5) Data subjects have the right to be informed
While not an expressive right, data subjects are entitled to understand when their personal data is being processed, covering the transparency aspect of processing. It is recommended that the use of CCTV is communicated via signage which indicates the areas covered and instructions for further information.
6) CCTV is covered by the DPA 1998
Data protection legislation and CCTV are not new concepts under the GPDR. It was indeed included under the DPA (Data Protection Act), with the ICO (Information Commissioners Office) producing guidelines on the topic. In particular, it is recommended to conduct a data privacy impact assessment to ensure you can justify processing and that you are not excessively reducing the privacy of data subjects.
7) Data retention cannot be indefinite
One of the core principles of the GDPR requires personal data to be processed for only as long as its purpose requires it to be. Each camera and its purpose will need to be assessed to determine how long footage can be retained for. For example, a retail store would not be expected to retain footage for any longer than 6 months as by that time, any reported crimes would have been detected and footage reviewed. There are no defined acceptable retention times as it is subjective to the purpose, however be aware that years later or until the footage overwrites it, is not a good demonstration towards consideration of the data subjects rights.

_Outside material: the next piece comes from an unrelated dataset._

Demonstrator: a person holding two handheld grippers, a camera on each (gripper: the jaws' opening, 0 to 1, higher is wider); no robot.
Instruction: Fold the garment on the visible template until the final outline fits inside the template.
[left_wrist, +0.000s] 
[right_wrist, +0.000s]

8) Data subjects access requests of CCTV footage
As with any other aspect of personal data, data subjects have a right to access, which could result in you disclosing footage to them. Business owners / CCTV operators will need to ensure that the requester is present in the footage and that by supplying the footage they do not disclose any personal data of another data subject. This may involve blurring parts of the footage such as figures or license plates. In addition, the ICO previously recommended that subject access request of CCTV could carry an administrative fee of up to £10, however this is no longer the case under the GDPR.
9) Security measures such as encryption are essential
Any act of storage or access is considered processing and it is imperative that business owners or CCTV operators uphold the confidentiality and integrity of any footage. Screens displaying live or recorded footage should only ever be viewed by authorised individuals and not members of the public who stray past a security guard post or CCTV operation room. Footage should be secured regardless of its format, for example in electronic format it should be encrypted and in physical format be locked away and tracked via a signing process.
CCTV and surveillance are often emotive issues. On one hand business owners and leaders use CCTV for protection and monitoring among other reasons. On the other hand data subjects view this with an air of suspicion due to an invasion of their privacy.
In either case, the GDPR does not discourage the use of CCTV but instead encourages a balance and an air clarity for all parties regarding its usage. While in the past, the concerns of data subjects may have been disregarded in favour of the overriding interests of the controller, this can no longer be the case and may prove to be the undoing of some. Whether it be scary administrative fines or embarrassment and shame, it will always be the small things which make the difference, as it is the devil in the detail.